### Required work
In the listing below, how many lines contain the word "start"? Answer with the number alone.

'''

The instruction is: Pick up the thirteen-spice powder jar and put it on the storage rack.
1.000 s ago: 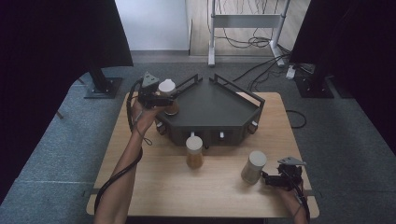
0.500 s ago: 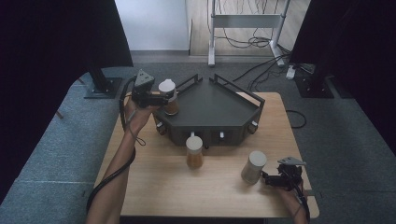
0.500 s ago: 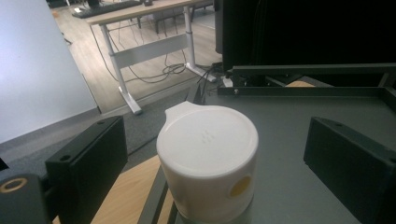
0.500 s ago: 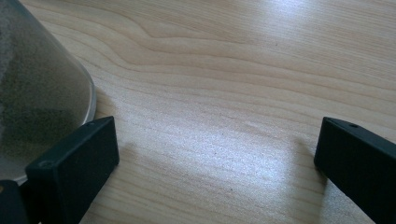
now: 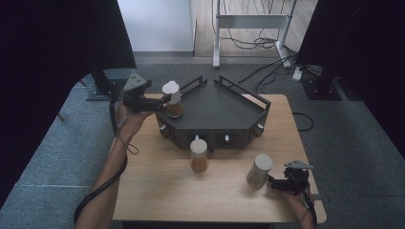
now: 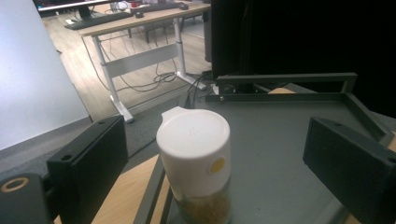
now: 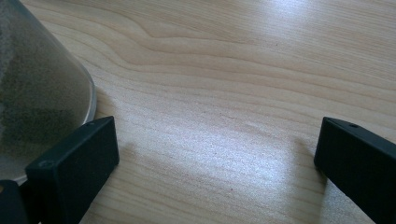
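Note:
A jar with a white lid [image 5: 172, 98] and brown contents stands upright on the left corner of the dark grey tray [image 5: 224, 107]. My left gripper [image 5: 160, 101] is open at its left side. In the left gripper view the jar [image 6: 196, 158] stands between the two wide-apart jaws, touching neither, on the tray floor [image 6: 280, 140]. My right gripper [image 5: 274, 182] rests open near the table's front right, just right of a grey jar [image 5: 259, 170]. In the right gripper view that jar [image 7: 37, 93] sits beside the left jaw, and bare wood lies between the jaws of the right gripper [image 7: 217, 154].
A third jar [image 5: 198, 155] with a white lid and amber contents stands on the wooden table [image 5: 157, 191] just in front of the tray. The tray has raised rails at its back edges. A white desk frame [image 5: 253, 21] and cables lie on the floor behind.
My left gripper has drifted slightly left and back from the white-lidded jar, which stays on the tray corner. The right gripper has not moved.

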Available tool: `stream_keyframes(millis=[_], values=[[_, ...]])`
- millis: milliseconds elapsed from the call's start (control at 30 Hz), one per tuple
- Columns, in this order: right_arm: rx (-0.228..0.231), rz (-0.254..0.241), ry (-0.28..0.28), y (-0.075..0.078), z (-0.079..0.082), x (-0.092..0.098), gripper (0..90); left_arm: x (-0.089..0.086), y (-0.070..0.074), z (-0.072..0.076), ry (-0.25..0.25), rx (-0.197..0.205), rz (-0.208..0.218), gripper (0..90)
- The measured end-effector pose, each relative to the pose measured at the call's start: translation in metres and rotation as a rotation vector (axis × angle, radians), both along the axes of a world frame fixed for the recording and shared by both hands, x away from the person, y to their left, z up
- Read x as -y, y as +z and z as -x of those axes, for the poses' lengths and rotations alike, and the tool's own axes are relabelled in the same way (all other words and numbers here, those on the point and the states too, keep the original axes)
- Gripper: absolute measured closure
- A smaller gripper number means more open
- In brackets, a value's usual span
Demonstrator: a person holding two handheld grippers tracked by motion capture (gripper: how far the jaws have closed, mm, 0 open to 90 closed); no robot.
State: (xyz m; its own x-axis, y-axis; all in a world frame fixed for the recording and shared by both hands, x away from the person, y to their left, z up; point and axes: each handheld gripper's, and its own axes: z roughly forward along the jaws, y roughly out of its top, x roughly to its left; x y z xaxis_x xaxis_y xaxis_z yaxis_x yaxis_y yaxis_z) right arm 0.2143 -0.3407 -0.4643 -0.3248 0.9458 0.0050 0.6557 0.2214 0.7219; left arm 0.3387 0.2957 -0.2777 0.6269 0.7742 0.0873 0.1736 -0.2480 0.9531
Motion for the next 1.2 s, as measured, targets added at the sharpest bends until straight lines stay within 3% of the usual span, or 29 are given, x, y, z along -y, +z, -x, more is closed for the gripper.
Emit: stream_keyframes(millis=[400, 700, 900, 1200], values=[[-0.001, 0.0, 0.0, 0.0, 0.0, 0.0, 0.0, -0.022, 0.006, 0.028, -0.044, 0.006, 0.001, 6.6], [-0.001, 0.0, -0.001, 0.0, 0.0, 0.0, 0.0, -0.033, 0.008, 0.058, -0.066, 0.037, -0.02, 7.1], [0.0, 0.0, -0.001, 0.0, 0.0, 0.0, 0.0, -0.047, 0.003, 0.074, -0.077, 0.048, 0.006, 7.2], [-0.001, 0.0, -0.003, 0.0, 0.0, -0.001, 0.0, -0.06, -0.007, 0.097, -0.096, 0.056, 0.005, 7.2]])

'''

### Problem solution
2